Converting from InDesign

Suggested steps

This is what we do when we convert one of our textbooks from a traditional InDesign workflow to markdown for this workflow. You’ll probably develop your own process for turning existing books into markdown. Maybe this will help.

  1. Open the InDesign file and copy all the text.
  2. Paste the text with formatting into your text editor.
  3. Search and replace (S&R) all line breaks with double line breaks:
    • Tick ‘Regular expression’ (because you’re using the regex \n to mean ‘line break’, not actually searching for the characters ‘slash’ and ‘lowercase en’).
    • Find \n
    • Replace with \n\n
  4. Comparing to a laid-out, up-to-date version of the book, mark all headings with markdown’s heading hashes (#) according to their heading level. E.g.:
    • h1 = #
    • h2 = ##
    • h3 = ###, and so on.
  5. At the same time, you may want to manually create Markdown lists using * for bullets and 1. , 2. , 3. etc. for numbered lists. Note that list indents can get complicated, so check previous chapters and test your markdown-to-HTML conversion when you hit a tricky one (e.g. a note inside a bullet list nested inside a numbered list).
  6. Add Markdown image references. See the images section below for detail on how best to do this.
  7. Search for every instance of italic, bold and bold-italic, and manually mark these in markdown with asterisks: in markdown, *one asterisk* is italic, **two** is bold, and ***three*** is bold-italic. Remember that in some fonts, italic and bold may have different names in InDesign, like ‘oblique’ and ‘black’.
  8. Look out for special characters, especially degree symbols (°), superscripts and subscripts. It’s best to search the InDesign document (search by style and basic character formats, e.g. ‘Position’ for superscript and subscript) for these instances so you don’t miss any. Most superscripts and subscripts in InDesign and similar are created by formatting normal text. In text-only, there is no formatting, so you should use the unicode character for each superscript or subscript character. E.g. when typing the symbol for oxygen, O₂, the subscript 2 is ₂, unicode character U+2082. To type these characters, you may need special software (e.g. for Windows, Google unicodeinput.exe), or copy-paste from an online reference. In Windows, you can also find symbols in Character Map, e.g. search in Character Map for ‘Subscript Two’.

Search-and-replace in InDesign

InDesign is great for prepping text you’ve received in InDesign or Word, because it has very powerful search-and-replace. In particular, it’s worth getting to know GREP search-and-replace. The learning curve is steep, but your conversions will be much faster once you’ve mastered GREP. Here are some GREP learning resources.

For instance, if you want to convert all italics to markdown:

  1. In the Find dialog, choose GREP.
  2. Click in the Format box and set the font style to Italic.
  3. In the Find box, search for (.+).
  4. In the Replace box, replace with *$1*.

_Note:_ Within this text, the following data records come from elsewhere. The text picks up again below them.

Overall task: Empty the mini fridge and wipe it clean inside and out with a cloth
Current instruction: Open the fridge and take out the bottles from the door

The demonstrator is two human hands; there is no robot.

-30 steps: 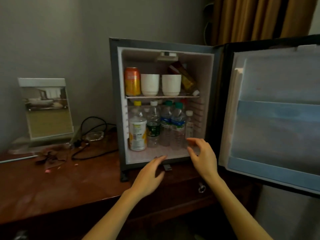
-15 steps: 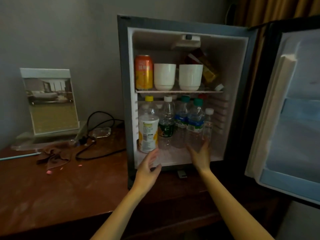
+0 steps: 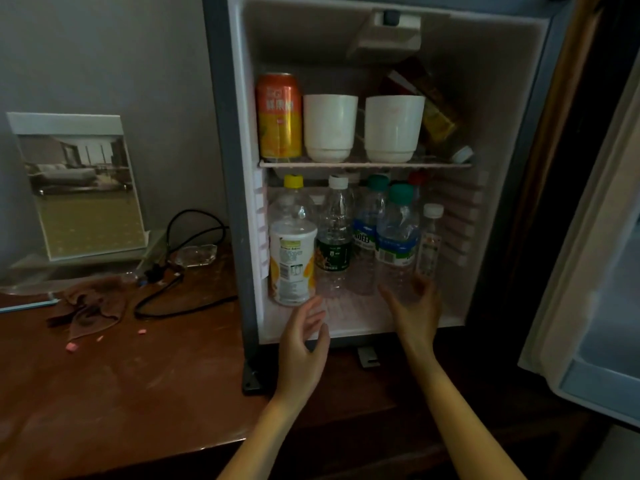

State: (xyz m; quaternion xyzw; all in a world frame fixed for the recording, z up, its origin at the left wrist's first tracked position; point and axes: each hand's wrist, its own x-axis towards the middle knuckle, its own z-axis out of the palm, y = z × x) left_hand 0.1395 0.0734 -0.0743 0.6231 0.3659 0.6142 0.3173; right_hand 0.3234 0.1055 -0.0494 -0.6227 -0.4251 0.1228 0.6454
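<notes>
The mini fridge (image 3: 221, 140) stands open on a wooden desk (image 3: 114, 386), its door (image 3: 588, 258) swung to the right. On its wire shelf (image 3: 363, 164) stand an orange can (image 3: 278, 116), two white cups (image 3: 330, 128) and a tilted bottle (image 3: 434, 109). Below stand several bottles, among them a yellow-capped one (image 3: 292, 251) and a green-capped one (image 3: 396, 237). My left hand (image 3: 303, 344) is open just in front of the yellow-capped bottle. My right hand (image 3: 417, 306) reaches in, fingers straight, beside the green-capped bottle's base. A brown cloth (image 3: 91, 306) lies crumpled on the desk.
A framed picture stand (image 3: 78, 185) sits at the left by the wall. A black cable (image 3: 173, 292) loops beside the fridge, near a clear glass dish (image 3: 195, 254). Small pink crumbs (image 3: 71, 347) lie on the desk. A curtain (image 3: 568, 140) hangs behind the door.
The view has moved closer to the fridge. Both hands have reached forward from the front edge into the lower compartment, toward the bottles.
</notes>
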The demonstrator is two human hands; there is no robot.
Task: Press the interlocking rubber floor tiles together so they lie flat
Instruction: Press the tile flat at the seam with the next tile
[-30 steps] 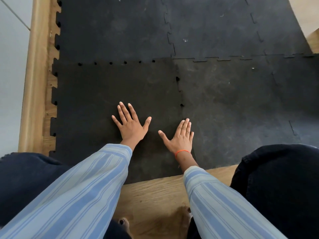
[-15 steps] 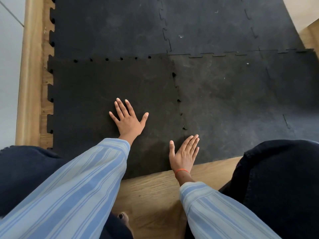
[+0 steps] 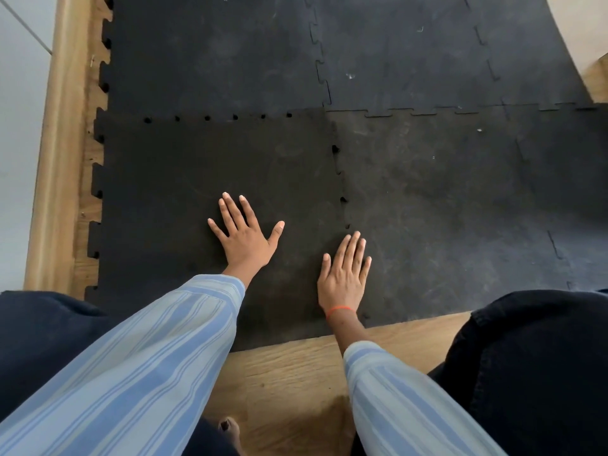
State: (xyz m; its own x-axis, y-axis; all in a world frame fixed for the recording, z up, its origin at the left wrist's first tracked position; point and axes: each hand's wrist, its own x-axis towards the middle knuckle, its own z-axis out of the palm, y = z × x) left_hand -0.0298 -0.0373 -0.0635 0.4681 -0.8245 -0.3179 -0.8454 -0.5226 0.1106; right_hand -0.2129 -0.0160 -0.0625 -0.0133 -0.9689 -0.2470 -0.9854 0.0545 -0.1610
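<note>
Black interlocking rubber tiles cover the wooden floor. The near-left tile (image 3: 184,179) is darker than the near-right tile (image 3: 444,209); their toothed seam (image 3: 342,199) runs between them with small gaps showing. My left hand (image 3: 245,233) lies flat, fingers spread, on the near-left tile. My right hand (image 3: 345,274) lies flat, fingers together, over the lower end of that seam. An orange band circles the right wrist. Neither hand holds anything. Two more tiles (image 3: 214,54) lie beyond, joined along a notched seam.
Bare wooden floor (image 3: 296,363) shows in front of the tiles, between my knees in dark trousers (image 3: 533,366). A wooden skirting strip (image 3: 59,143) and a pale wall run along the left. The left tile's teeth (image 3: 97,179) stick out toward it.
My right hand slid back toward me off the right tile, then forward onto the lower seam, fingers closing together. My left hand stayed flat on the left tile.
</note>
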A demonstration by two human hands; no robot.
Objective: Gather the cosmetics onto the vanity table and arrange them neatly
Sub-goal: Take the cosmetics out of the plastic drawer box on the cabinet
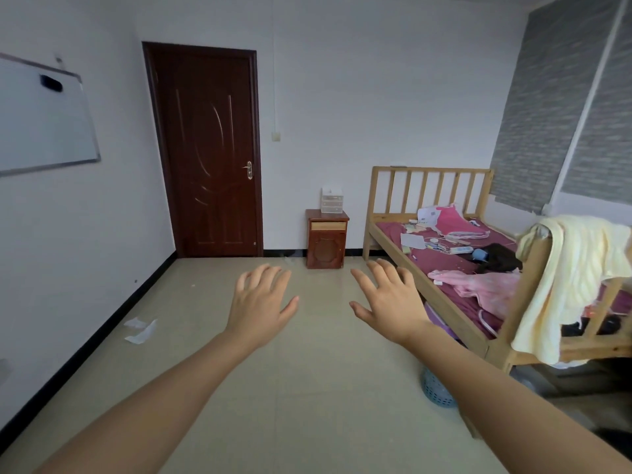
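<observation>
Both arms stretch out in front of me over the tiled floor. My left hand [261, 304] is held palm down with fingers spread and holds nothing. My right hand [388, 301] is the same, open and empty, close to the bed's side rail. A small brown wooden cabinet [326, 242] stands against the far wall with a clear plastic drawer organiser [331, 200] on top. Small items lie scattered on the bed's maroon mattress [441, 260], too small to tell apart; I cannot tell which are cosmetics.
A wooden bed frame [431, 292] fills the right side, with pink clothes [478, 282], a black garment and a yellow towel [578, 278] over the footboard. A blue basket [436, 391] sits under the bed. A dark door [208, 148] is closed ahead. Paper scraps [140, 330] lie left.
</observation>
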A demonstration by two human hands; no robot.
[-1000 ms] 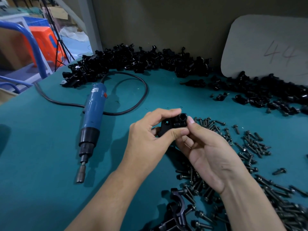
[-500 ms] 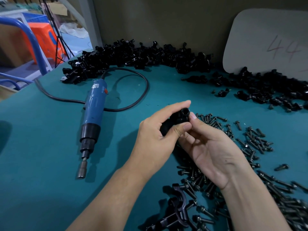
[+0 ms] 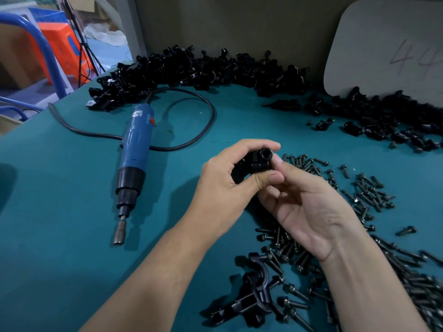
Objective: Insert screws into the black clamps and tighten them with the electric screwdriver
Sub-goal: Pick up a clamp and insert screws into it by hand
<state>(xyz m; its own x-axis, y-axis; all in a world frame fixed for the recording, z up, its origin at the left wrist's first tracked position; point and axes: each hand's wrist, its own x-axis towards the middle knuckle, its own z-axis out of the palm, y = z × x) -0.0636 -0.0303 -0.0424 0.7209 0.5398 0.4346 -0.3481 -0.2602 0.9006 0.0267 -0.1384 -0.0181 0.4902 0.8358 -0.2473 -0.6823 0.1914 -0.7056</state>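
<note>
Head view: the left hand (image 3: pixel 225 180) pinches a black clamp (image 3: pixel 256 162) between thumb and forefinger above the table (image 3: pixel 60 212). The right hand (image 3: pixel 311 209), palm up, grips the clamp's right end with curled fingers. The electric screwdriver (image 3: pixel 134 149) lies on the table to the left, loose screws (image 3: pixel 369 191) to the right.

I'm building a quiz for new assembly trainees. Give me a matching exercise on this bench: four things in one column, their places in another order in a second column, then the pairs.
Things:
1. electric screwdriver
2. black clamp
3. loose screws
4. grey board

Places:
a. standing against the wall, far right
b. held between the left hand and the right hand
c. lying on the teal mat, left of the hands
d. scattered on the mat under and beyond the right hand

Pairs: 1-c, 2-b, 3-d, 4-a
</note>
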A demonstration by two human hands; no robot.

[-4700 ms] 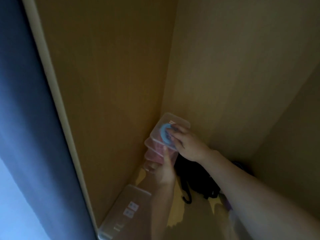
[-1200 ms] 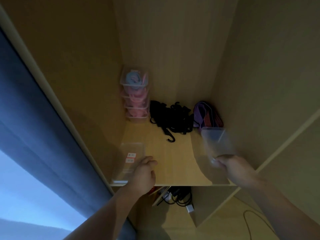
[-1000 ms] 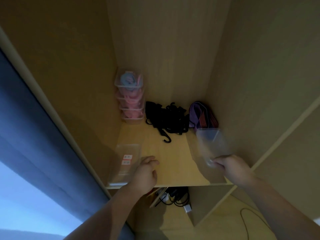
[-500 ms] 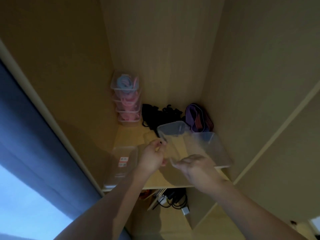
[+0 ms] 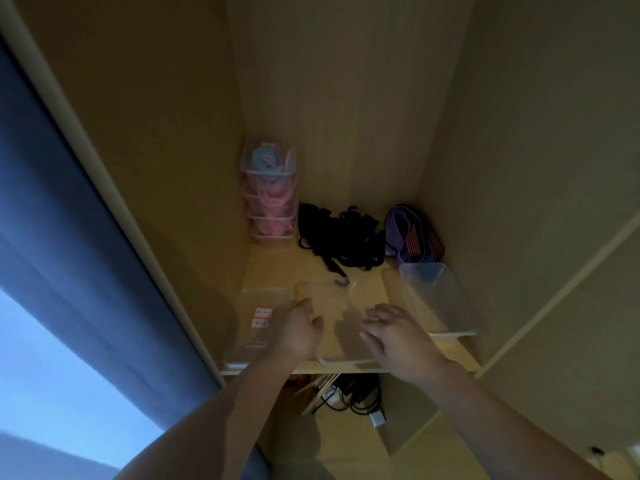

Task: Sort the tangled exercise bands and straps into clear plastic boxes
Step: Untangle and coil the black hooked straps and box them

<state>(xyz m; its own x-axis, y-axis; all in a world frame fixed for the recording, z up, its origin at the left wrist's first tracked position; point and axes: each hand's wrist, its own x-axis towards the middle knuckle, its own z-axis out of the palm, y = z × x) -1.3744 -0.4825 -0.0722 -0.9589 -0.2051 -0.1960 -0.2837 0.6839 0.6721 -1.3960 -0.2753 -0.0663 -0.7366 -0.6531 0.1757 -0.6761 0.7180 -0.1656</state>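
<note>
- I am looking down at a wooden shelf [image 5: 273, 268], and a messy heap of black straps [image 5: 341, 239] is lying at the back of it.
- A stack of clear boxes [image 5: 272, 216] is standing just left of the black straps, with pink and blue bands [image 5: 273, 161] sitting inside.
- A purple band [image 5: 398, 230] is lying just right of the black straps.
- An empty clear box [image 5: 332, 306] is sitting right in front of the black straps.
- My left hand [image 5: 303, 329] is curling at this box's left side, but I cannot tell if it is gripping the box.
- My right hand [image 5: 394, 332] is resting at the box's right side, with its fingers loose and spread.
- A second clear box [image 5: 438, 296] is sitting in front of the black straps, off to the right.
- A flat clear lid [image 5: 258, 320] with two small stickers is lying in front of the black straps, off to the left.
</note>
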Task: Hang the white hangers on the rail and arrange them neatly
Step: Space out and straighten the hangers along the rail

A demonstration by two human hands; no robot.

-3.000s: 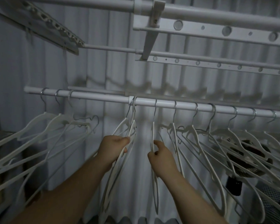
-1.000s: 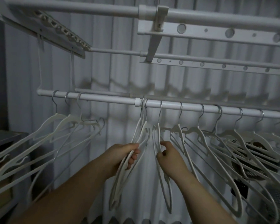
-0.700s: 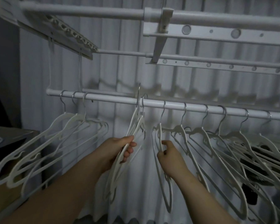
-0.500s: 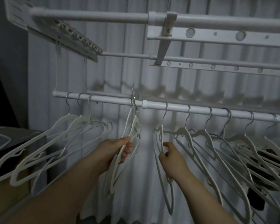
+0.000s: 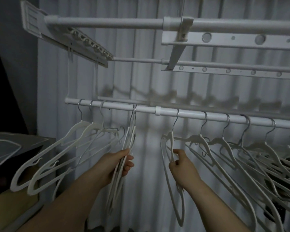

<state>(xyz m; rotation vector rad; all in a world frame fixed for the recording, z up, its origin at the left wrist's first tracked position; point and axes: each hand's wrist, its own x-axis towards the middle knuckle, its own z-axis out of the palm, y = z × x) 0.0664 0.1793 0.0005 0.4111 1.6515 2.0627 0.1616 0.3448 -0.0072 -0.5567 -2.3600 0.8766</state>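
Observation:
A white rail (image 5: 191,114) runs across the view, sloping down to the right. My left hand (image 5: 117,163) grips a pair of white hangers (image 5: 129,141) pressed together, their hooks over the rail left of its white joint collar (image 5: 158,111). My right hand (image 5: 181,163) holds the upper edge of a single white hanger (image 5: 170,144) hooked just right of the collar. Three hangers (image 5: 70,148) hang at the rail's left end. Several more hangers (image 5: 241,151) crowd the right part of the rail, overlapping each other.
A drying rack with upper bars (image 5: 107,24) and a perforated strip (image 5: 224,39) sits overhead. White pleated curtains (image 5: 141,81) hang behind the rail. A dark box or shelf (image 5: 23,144) stands at the left, under the leftmost hangers.
My left hand has slid its pair of hangers leftward along the rail, past the joint collar, widening the gap to the hanger in my right hand. The view has shifted left.

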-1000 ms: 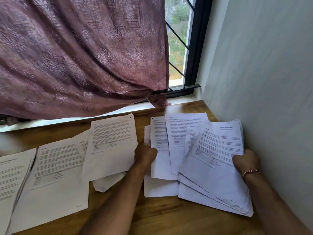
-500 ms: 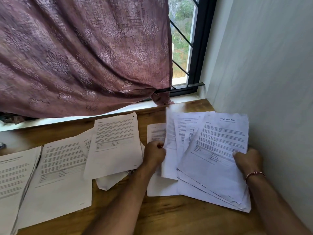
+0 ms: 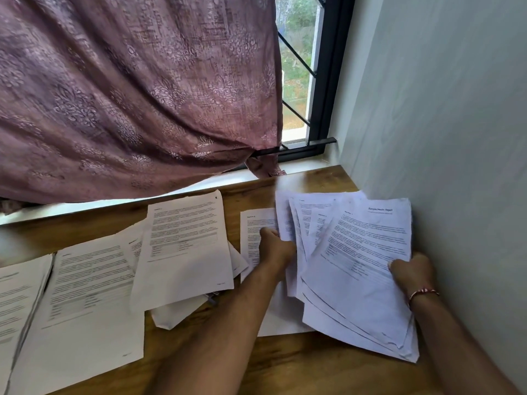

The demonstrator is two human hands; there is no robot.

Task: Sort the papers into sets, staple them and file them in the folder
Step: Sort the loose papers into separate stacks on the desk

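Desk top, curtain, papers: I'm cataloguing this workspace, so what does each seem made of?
Desk top: wood or wood-look laminate, judging by brown grain streaks; slight sheen.
Curtain: woven fabric, mauve, raised floral pattern, hanging in folds.
Papers: thin matte white printed sheets, bending where held.

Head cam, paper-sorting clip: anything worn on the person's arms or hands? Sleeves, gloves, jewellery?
No gloves on the left hand or right hand, and no sleeves on either forearm as far as the frame shows. The right wrist carries a thin red-and-white thread bracelet. Left wrist bare; no rings visible.
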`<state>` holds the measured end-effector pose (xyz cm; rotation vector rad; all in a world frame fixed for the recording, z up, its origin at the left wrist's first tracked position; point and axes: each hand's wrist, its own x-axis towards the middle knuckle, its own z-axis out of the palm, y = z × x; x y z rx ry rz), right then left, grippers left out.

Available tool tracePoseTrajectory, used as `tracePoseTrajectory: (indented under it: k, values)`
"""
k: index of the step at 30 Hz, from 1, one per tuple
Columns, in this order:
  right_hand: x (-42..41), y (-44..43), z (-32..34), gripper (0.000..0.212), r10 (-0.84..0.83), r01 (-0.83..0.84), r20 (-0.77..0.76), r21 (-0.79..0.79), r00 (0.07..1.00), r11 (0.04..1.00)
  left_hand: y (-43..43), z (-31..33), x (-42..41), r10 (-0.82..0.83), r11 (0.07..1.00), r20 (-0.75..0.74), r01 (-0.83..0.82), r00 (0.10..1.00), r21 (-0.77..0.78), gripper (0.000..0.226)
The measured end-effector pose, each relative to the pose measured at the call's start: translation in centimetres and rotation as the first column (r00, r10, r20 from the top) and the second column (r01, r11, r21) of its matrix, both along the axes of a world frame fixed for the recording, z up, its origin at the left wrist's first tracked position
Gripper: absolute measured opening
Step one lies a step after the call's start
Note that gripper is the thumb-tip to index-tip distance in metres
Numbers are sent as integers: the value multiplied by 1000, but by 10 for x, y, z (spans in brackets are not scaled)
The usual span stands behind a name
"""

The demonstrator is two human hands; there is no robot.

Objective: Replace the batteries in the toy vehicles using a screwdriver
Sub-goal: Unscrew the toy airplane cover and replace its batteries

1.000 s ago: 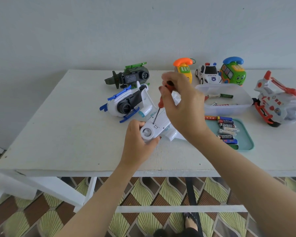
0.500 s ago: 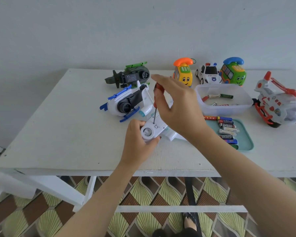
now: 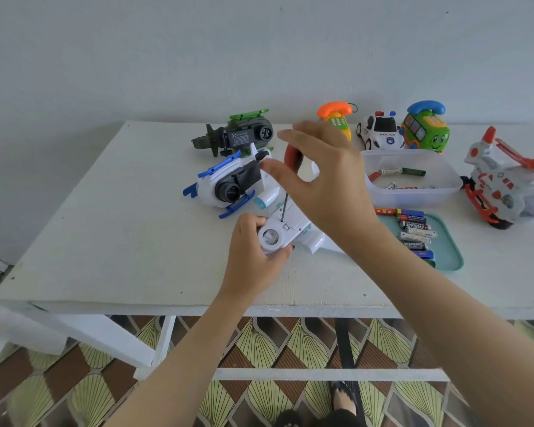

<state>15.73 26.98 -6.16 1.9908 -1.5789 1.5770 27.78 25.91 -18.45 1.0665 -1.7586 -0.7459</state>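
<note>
Two hands: L hand (image 3: 249, 255) grips white toy plane (image 3: 293, 221); R hand (image 3: 330, 186) splayed round red screwdriver (image 3: 291, 155), I can't tell grip.

Bench (image 3: 105, 226): white-painted flat top, set against a pale wall. Items found lying directly on it:
- dark green toy helicopter (image 3: 244, 135), placed at the back, left of centre
- white and blue toy helicopter (image 3: 225, 183), laid on its side just in front of the green one
- white toy aeroplane (image 3: 290, 226), turned underside up, near the front middle
- orange and yellow phone car (image 3: 336, 118), police car (image 3: 379, 131) and green phone bus (image 3: 424, 127), lined up along the back edge
- clear plastic tub (image 3: 413, 192), set in front of these
- teal tray (image 3: 450, 241), placed just in front of the tub
- red and white toy helicopter (image 3: 506, 186), stood at the far right
</note>
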Motion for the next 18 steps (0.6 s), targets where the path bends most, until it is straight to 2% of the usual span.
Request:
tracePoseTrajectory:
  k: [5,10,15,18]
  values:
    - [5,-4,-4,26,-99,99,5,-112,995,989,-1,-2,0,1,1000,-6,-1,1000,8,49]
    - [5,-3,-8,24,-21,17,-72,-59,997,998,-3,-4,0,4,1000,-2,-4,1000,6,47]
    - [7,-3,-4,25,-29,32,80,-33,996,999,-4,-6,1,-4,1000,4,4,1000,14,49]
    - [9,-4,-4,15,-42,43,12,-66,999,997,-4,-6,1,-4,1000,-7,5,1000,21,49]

Remember that search-and-replace is rarely flawless, so proceed with caution. For instance, regarding italics: in markdown, it’s very important that the starting * and ending * that mark the italics are right up against the words they wrap. I.e.:

However, many (human) editors often mark the spaces on either side of a word as italic, probably because clicking and dragging with a mouse can be inaccurate, and because double-clicking a word often highlights the word as well as the space after it. This means that when we automate ‘search for italics and wrap with *’, we end up wrapping the space into the markdown as well. Also, sometimes spaces in the manuscript are italic, even though the words on either side of the space are not (this is probably caused by editing or pasting phrases that were once italic). In Word and InDesign, you’d never spot those italic spaces by eye. But in the markdown, you end up with this:

I went to* *the shops.

Markdown reads that is meaning that there is an actual asterisk after ‘to’, and italics start from ‘the’ and continue (at least) to the end of the paragraph:

I went to* the shops.

These problems have to be fixed with a combo of clever searches and manual spotting.

The same thing happens with bold, but luckily bold is usually used more sparingly than italic, and is therefore easier to fix manually.